- [Your objective] Repeat the data exactly as given below, dropping every picture.
= = = = = = =
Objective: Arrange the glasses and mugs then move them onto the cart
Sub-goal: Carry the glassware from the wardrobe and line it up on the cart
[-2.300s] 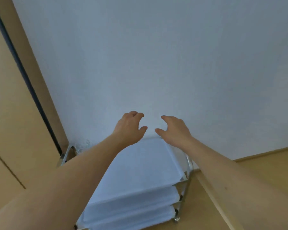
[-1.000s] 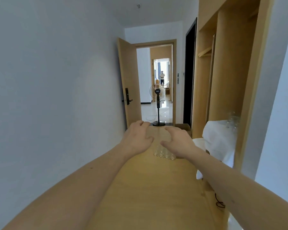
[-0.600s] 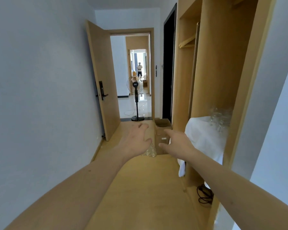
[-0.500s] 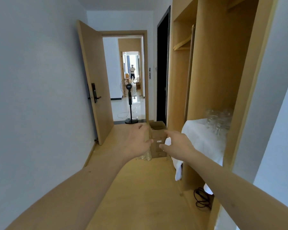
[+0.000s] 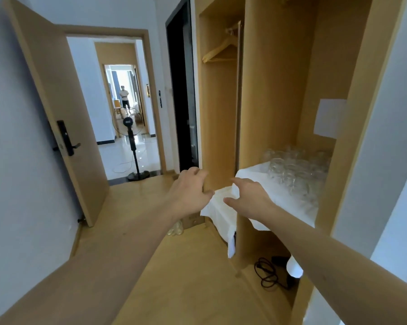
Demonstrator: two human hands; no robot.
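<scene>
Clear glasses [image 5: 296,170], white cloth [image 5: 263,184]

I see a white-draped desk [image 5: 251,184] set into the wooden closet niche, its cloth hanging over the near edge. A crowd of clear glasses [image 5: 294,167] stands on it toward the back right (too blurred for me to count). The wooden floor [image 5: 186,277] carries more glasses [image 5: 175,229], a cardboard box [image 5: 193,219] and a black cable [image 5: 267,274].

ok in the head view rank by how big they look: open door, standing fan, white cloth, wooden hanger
Largest to smallest, as they look:
1. open door
2. white cloth
3. standing fan
4. wooden hanger
The fan stands far off past the doorway, so distance shrinks it; its place against the cloth is unsure.
</scene>
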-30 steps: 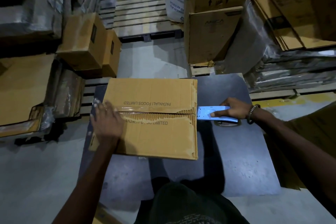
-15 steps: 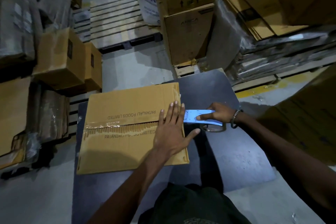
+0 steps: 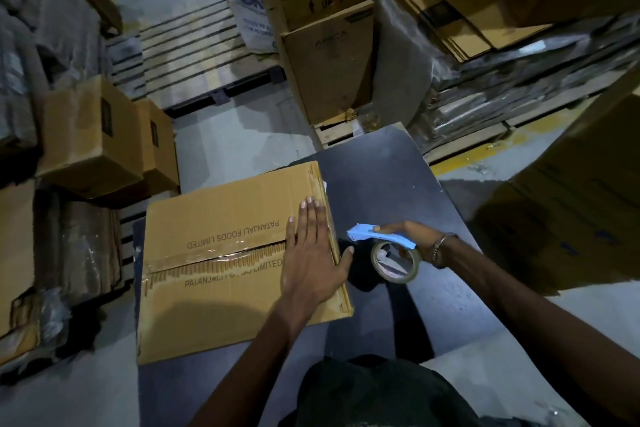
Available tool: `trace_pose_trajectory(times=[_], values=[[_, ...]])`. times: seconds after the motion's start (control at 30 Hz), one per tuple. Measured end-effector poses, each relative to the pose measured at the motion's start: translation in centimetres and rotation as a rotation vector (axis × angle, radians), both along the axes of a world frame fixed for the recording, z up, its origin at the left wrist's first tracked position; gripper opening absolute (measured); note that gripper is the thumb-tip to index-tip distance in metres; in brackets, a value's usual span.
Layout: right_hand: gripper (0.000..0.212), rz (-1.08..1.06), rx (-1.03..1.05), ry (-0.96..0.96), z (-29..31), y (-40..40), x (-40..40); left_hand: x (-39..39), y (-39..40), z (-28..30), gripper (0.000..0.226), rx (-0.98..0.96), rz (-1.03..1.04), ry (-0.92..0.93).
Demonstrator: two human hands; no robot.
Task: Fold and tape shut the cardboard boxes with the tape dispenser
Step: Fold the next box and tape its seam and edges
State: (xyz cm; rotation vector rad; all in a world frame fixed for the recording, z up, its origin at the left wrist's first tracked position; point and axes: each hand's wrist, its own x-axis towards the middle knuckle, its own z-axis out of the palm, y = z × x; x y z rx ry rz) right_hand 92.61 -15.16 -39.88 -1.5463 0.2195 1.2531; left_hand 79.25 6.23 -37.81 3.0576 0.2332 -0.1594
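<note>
A brown cardboard box (image 3: 221, 291) printed PATANJALI FOODS LIMITED lies on a dark table (image 3: 398, 194). Its top flaps are closed and a strip of clear tape runs along the middle seam. My left hand (image 3: 311, 253) lies flat on the box's right end, fingers spread, thumb over the right edge. My right hand (image 3: 407, 236) holds a blue tape dispenser (image 3: 381, 239) with a roll of clear tape (image 3: 396, 262), lifted just off the box's right side and not touching it.
Stacked cartons (image 3: 325, 38) stand beyond the table, one marked THIS SIDE UP. A wooden pallet (image 3: 187, 55) and a white sack (image 3: 251, 10) sit behind. Smaller boxes (image 3: 100, 139) and flattened cardboard line the left; more cartons (image 3: 571, 218) crowd the right.
My left hand slid from the box's left end to its right end. My right hand pulled the dispenser away from the box edge and tilted it, so the roll shows.
</note>
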Motion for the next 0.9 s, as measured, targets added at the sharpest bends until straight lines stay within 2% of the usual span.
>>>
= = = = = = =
- [Response to this task]
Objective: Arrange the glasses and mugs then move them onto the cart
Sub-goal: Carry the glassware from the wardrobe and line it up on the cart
[-2.300s] 
[-1.000s] 
[-0.600s] 
[-0.500s] 
[+0.000s] 
Demonstrator: two human hands; no robot.
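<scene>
Clear glasses [image 5: 296,170], white cloth [image 5: 263,184]

I see a white-draped desk [image 5: 251,184] set into the wooden closet niche, its cloth hanging over the near edge. A crowd of clear glasses [image 5: 294,167] stands on it toward the back right (too blurred for me to count). The wooden floor [image 5: 186,277] carries more glasses [image 5: 175,229], a cardboard box [image 5: 193,219] and a black cable [image 5: 267,274].

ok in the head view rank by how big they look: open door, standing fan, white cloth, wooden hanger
Largest to smallest, as they look:
1. open door
2. white cloth
3. standing fan
4. wooden hanger
The fan stands far off past the doorway, so distance shrinks it; its place against the cloth is unsure.
</scene>
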-30 steps: 
-15 steps: 
+0 steps: 
Available tool: `trace_pose_trajectory(times=[_], values=[[_, ...]])`. times: seconds after the motion's start (control at 30 Hz), one per tuple. Measured end-effector poses, each relative to the pose measured at the motion's start: translation in centimetres and rotation as a rotation vector (axis × angle, radians), both along the axes of a world frame fixed for the recording, z up, its origin at the left wrist's first tracked position; gripper opening absolute (measured); note that gripper is the thumb-tip to index-tip distance in metres; in brackets, a value's usual span.
Layout: right_hand: gripper (0.000..0.212), rz (-1.08..1.06), rx (-1.03..1.05), ry (-0.96..0.96), z (-29..31), y (-40..40), x (-40..40); left_hand: x (-39..39), y (-39..40), z (-28..30), gripper (0.000..0.226), rx (-0.98..0.96), rz (-1.03..1.04), ry (-0.92..0.93).
Demonstrator: two human hands; no robot.
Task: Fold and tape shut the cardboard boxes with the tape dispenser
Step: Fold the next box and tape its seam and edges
State: (xyz cm; rotation vector rad; all in a world frame fixed for the recording, z up, its origin at the left wrist's first tracked position; point and axes: each hand's wrist, its own x-axis towards the middle knuckle, its own z-axis out of the palm, y = z × x; x y z rx ry rz) right_hand 92.61 -15.16 -39.88 -1.5463 0.2195 1.2531; left_hand 79.25 6.23 -37.81 3.0576 0.2332 -0.1594
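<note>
A brown cardboard box (image 3: 221, 291) printed PATANJALI FOODS LIMITED lies on a dark table (image 3: 398, 194). Its top flaps are closed and a strip of clear tape runs along the middle seam. My left hand (image 3: 311, 253) lies flat on the box's right end, fingers spread, thumb over the right edge. My right hand (image 3: 407, 236) holds a blue tape dispenser (image 3: 381, 239) with a roll of clear tape (image 3: 396, 262), lifted just off the box's right side and not touching it.
Stacked cartons (image 3: 325, 38) stand beyond the table, one marked THIS SIDE UP. A wooden pallet (image 3: 187, 55) and a white sack (image 3: 251, 10) sit behind. Smaller boxes (image 3: 100, 139) and flattened cardboard line the left; more cartons (image 3: 571, 218) crowd the right.
My left hand slid from the box's left end to its right end. My right hand pulled the dispenser away from the box edge and tilted it, so the roll shows.
</note>
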Motion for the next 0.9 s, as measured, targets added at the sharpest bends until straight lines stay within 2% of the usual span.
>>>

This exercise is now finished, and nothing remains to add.